Task description: In the listing below, how many lines contain the word "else"? Please respond with the number only.

The input:
= = = = = = =

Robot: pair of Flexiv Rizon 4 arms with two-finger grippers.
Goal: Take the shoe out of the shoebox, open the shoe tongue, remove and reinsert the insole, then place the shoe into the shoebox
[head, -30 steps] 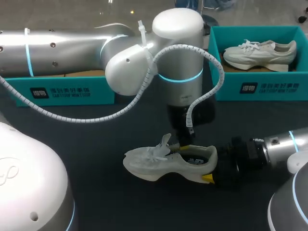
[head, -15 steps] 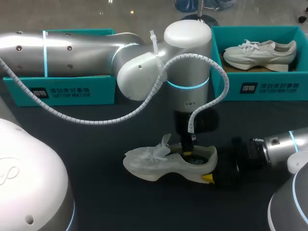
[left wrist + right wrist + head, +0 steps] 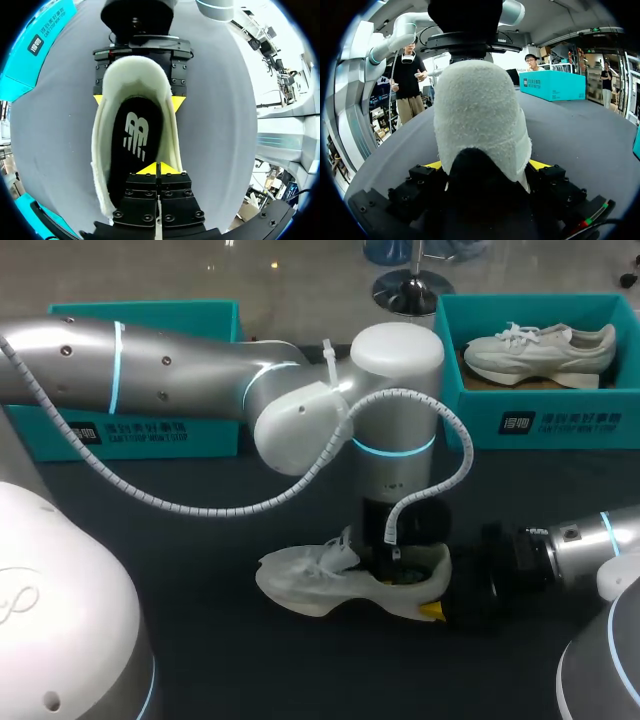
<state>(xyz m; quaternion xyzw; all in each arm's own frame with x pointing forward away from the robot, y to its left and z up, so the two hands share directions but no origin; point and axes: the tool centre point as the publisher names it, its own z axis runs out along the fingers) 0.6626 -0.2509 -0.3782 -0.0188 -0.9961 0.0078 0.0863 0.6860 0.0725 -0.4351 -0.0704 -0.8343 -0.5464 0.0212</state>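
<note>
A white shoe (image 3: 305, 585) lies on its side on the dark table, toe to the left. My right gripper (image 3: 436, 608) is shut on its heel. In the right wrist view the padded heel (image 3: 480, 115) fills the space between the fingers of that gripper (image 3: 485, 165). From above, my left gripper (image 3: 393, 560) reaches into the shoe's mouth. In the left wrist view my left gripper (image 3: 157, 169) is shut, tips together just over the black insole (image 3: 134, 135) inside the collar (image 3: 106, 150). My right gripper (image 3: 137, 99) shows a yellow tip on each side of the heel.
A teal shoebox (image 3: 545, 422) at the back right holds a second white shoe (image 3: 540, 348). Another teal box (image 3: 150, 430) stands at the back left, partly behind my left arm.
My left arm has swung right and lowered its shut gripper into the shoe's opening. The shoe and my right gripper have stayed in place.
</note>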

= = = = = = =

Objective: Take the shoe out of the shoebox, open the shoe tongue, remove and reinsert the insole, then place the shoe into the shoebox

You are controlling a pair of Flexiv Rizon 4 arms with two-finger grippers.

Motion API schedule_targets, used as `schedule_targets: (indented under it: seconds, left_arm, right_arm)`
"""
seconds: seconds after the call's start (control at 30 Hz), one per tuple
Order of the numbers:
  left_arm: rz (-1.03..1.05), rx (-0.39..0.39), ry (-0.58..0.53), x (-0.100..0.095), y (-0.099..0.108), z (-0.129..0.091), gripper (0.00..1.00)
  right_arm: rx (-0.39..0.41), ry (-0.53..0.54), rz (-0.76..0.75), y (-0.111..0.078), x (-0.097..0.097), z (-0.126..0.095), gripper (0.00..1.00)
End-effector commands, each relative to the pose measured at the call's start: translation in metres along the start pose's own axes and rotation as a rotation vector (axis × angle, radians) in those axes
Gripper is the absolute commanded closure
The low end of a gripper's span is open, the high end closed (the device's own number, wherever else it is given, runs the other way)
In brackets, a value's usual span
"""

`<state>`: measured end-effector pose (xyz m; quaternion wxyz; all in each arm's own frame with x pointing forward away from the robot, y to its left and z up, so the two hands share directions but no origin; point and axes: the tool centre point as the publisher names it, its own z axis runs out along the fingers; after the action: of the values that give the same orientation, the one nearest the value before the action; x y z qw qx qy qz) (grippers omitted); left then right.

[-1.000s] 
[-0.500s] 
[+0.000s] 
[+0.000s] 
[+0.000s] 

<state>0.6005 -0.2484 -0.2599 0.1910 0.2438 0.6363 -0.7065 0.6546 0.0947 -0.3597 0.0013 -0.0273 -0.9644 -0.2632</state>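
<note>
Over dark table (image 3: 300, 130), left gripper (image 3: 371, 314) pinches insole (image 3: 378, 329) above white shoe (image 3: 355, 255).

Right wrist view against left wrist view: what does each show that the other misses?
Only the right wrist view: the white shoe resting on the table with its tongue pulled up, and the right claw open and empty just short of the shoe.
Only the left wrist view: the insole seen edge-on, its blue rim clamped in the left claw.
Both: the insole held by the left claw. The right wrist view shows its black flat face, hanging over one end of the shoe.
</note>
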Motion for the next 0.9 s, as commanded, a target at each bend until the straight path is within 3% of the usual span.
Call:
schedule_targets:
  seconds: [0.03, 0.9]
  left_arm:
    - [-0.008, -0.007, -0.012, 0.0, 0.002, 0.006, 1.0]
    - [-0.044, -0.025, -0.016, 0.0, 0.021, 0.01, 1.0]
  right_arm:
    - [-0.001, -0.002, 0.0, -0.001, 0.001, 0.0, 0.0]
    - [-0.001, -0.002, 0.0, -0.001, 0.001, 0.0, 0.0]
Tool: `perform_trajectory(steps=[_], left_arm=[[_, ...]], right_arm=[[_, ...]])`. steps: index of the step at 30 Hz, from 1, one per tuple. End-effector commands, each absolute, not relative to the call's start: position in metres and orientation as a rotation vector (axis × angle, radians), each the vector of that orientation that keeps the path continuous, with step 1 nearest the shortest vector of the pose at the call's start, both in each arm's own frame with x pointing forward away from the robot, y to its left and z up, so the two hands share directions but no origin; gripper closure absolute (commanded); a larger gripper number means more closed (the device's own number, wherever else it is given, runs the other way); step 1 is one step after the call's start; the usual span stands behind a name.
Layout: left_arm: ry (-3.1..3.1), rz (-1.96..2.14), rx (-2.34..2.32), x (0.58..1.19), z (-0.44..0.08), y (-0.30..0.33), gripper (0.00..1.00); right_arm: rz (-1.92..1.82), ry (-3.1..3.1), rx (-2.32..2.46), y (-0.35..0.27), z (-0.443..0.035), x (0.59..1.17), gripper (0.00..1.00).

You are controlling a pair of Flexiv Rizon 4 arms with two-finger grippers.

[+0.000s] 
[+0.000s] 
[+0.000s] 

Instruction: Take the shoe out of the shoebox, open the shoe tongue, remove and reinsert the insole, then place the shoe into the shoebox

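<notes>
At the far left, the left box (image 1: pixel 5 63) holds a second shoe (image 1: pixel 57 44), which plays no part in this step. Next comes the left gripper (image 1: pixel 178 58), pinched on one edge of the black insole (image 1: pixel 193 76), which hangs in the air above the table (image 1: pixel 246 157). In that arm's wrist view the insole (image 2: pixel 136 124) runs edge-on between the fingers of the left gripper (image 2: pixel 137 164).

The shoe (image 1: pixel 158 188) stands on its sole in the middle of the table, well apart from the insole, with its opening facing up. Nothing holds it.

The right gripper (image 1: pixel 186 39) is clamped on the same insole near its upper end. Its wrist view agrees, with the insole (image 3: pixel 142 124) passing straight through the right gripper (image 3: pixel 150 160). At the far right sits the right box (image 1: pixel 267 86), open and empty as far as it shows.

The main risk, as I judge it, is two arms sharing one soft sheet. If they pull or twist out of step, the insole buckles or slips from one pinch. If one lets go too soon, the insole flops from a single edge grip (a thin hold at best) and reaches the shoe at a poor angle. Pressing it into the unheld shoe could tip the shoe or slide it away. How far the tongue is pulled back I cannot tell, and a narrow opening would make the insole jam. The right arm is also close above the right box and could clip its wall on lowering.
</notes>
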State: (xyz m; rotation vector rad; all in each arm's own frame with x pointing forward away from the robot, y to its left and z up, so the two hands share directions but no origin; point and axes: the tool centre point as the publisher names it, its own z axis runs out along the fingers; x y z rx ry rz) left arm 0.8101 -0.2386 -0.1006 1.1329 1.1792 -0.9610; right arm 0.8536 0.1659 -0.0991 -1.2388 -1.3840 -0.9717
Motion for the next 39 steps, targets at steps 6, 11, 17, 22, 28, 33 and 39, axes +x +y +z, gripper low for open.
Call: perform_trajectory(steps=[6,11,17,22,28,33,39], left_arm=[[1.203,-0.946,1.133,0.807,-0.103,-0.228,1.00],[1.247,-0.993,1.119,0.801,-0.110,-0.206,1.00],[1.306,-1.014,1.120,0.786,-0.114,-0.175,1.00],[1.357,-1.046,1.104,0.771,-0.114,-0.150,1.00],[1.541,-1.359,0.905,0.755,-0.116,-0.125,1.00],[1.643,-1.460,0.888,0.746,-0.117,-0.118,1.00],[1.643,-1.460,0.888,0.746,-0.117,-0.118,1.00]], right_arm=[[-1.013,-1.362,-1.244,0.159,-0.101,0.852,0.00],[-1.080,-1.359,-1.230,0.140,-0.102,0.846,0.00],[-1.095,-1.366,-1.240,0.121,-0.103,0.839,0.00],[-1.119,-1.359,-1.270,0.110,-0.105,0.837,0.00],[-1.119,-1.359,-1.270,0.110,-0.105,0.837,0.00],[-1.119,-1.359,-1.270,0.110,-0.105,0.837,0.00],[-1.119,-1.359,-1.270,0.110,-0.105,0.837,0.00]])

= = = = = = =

Response area: 2